Fitur-fitur tersebut tidak ditemukan di flash drive biasa dan melindungi perangkat dari manipulasi fisik maupun serangan teknis. Meski begitu, varian tercepatnya hanya dirating 280 MB/s baca dan 200 MB/s tulis. Tujuannya bukan mempercepat progress bar, melainkan mempersulit akses ke file jika drive hilang dari kantong.
Kapasitas juga bisa mendongkrak harga. Meski flash drive 2TB sudah tersedia, menjejalkan lebih banyak storage ke gantungan kunci tidak menjamin performa kencang. Dalam uji 10GB yang sama, Tom's Hardware mengukur SanDisk Extreme Fit 1TB yang mungil di 318,3 MB/s baca dan hanya 82,52 MB/s tulis. Drive ini bahkan nyaris menutupi port USB-C di sebelahnya pada laptop penguji.
Ketahanan jadi alasan lain untuk merogoh kocek lebih dalam. Samsung merating BAR Plus tahan terhadap air, guncangan, suhu ekstrem, magnet, dan sinar-X. Drive ini juga dibekali garansi terbatas lima tahun. Fitur tersebut penting jika flash drive disimpan di gantungan kunci, tas kamera, atau tempat lain yang kurang bersahabat.

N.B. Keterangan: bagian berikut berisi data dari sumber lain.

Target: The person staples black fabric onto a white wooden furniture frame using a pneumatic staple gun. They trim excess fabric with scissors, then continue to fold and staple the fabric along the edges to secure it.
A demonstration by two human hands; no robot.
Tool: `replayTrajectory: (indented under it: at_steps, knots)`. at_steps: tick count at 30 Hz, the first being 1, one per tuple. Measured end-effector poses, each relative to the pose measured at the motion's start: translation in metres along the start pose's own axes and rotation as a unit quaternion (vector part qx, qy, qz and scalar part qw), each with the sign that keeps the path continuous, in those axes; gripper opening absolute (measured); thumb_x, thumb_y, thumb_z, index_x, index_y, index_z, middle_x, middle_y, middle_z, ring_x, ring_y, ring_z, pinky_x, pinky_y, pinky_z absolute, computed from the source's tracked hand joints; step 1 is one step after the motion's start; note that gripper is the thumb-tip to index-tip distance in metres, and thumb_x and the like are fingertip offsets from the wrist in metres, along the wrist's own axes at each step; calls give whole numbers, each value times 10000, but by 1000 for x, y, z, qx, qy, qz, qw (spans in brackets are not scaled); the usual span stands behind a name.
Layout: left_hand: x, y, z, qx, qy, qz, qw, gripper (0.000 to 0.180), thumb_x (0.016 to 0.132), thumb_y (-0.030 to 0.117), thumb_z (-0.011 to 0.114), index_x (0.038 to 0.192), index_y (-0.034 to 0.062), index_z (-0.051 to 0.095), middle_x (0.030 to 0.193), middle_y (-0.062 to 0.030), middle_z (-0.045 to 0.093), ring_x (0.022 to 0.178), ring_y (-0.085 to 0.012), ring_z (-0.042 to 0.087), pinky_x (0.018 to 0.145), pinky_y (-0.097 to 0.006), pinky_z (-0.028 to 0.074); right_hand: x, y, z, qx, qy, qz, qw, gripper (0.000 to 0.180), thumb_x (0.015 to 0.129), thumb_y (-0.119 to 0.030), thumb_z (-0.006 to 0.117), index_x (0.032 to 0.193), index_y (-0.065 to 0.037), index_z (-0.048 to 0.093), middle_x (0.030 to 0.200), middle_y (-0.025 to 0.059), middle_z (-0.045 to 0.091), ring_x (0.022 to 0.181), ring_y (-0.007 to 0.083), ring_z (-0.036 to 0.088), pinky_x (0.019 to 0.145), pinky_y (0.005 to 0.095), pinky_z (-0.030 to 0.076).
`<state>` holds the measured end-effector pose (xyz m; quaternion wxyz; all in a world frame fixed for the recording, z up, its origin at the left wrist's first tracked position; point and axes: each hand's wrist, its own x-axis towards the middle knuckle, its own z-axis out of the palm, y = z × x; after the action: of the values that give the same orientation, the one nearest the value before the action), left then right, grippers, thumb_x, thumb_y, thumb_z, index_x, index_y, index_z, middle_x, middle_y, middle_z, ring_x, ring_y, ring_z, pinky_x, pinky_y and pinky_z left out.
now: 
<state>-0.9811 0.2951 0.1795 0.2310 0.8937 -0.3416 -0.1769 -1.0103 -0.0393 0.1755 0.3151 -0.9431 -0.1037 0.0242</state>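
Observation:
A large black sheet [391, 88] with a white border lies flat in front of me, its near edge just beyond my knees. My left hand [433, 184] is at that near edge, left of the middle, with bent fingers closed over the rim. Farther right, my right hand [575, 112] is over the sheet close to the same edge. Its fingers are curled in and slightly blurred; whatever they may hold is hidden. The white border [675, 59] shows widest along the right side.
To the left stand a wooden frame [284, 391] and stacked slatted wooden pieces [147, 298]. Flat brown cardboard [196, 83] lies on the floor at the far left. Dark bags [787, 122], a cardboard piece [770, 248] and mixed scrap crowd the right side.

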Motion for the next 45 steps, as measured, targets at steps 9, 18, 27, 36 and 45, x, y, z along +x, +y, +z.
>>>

Tidak satu pun fitur itu membuat flash drive mahal bisa menggantikan backup yang benar. Untuk kebutuhan dokumen sesekali, installer, atau transfer file ringan, drive USB 3.x murah yang berkualitas sudah cukup. Namun jika siap mengeluarkan dana besar demi kapasitas dan kecepatan berkelanjutan, bandingkan harganya dengan SSD portabel kelas atas.
SSD eksternal sering jadi pilihan lebih baik untuk rutin memindahkan data dalam jumlah besar atau sebagai storage tambahan yang menempel permanen di komputer. Bagi pengguna yang hanya butuh drive untuk sesekali menyalin file, flash drive USB 3.x terjangkau tetap jadi pilihan paling masuk akal.